*THE TASK*.
Pictures in the listing below are skipped, while the lines from the "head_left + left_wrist" line through the "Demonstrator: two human" line are returned word for word.

BEGIN DATA

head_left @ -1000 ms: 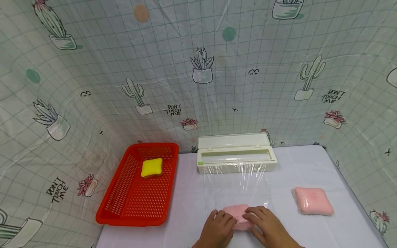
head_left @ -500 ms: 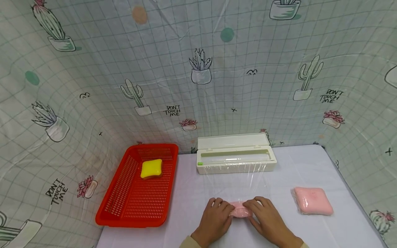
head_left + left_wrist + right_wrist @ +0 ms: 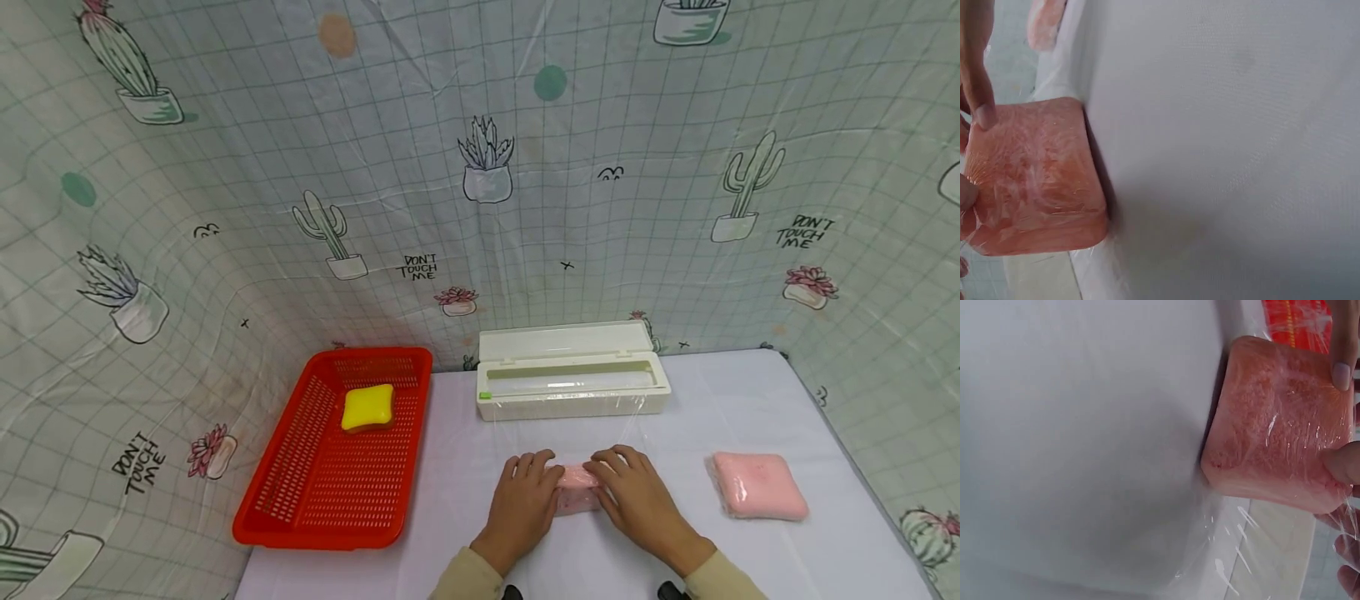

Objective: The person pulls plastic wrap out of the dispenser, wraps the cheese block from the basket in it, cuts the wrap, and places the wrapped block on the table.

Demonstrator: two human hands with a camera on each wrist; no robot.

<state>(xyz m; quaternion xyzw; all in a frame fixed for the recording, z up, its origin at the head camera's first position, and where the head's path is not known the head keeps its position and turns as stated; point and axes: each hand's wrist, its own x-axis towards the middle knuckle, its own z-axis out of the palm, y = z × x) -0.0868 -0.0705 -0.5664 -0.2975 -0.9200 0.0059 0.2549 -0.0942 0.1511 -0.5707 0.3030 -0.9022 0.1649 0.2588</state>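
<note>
A pink, sponge-like block (image 3: 577,502) wrapped in clear film is tilted up on the table between both hands in the head view. My left hand (image 3: 522,502) grips its left side, and my right hand (image 3: 636,504) grips its right side, fingers over the top edge and thumbs toward the near face. Wrinkled, glossy film covers the block (image 3: 1038,178) in the left wrist view. From the right wrist, thumbs press on the face of the block (image 3: 1272,431). Cling film (image 3: 562,433) runs from the block back to a white dispenser (image 3: 573,408) with its lid raised.
To the left lies a red perforated basket (image 3: 337,500) holding a yellow sponge (image 3: 367,407). Another film-wrapped pink block (image 3: 759,487) rests on the white table (image 3: 750,400) at right. A patterned curtain (image 3: 555,208) hangs behind and along the sides.
Both hands have moved forward toward the dispenser, taking the pink block along. The block has rolled over and stands tilted, and the stretch of film between it and the dispenser is shorter.
</note>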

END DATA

*YOUR SOLUTION*.
head_left + left_wrist + right_wrist @ +0 ms: 

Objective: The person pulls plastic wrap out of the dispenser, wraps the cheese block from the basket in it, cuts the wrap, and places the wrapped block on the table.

Demonstrator: two human hands with a camera on each wrist; no robot.

That finishes the output for this exercise.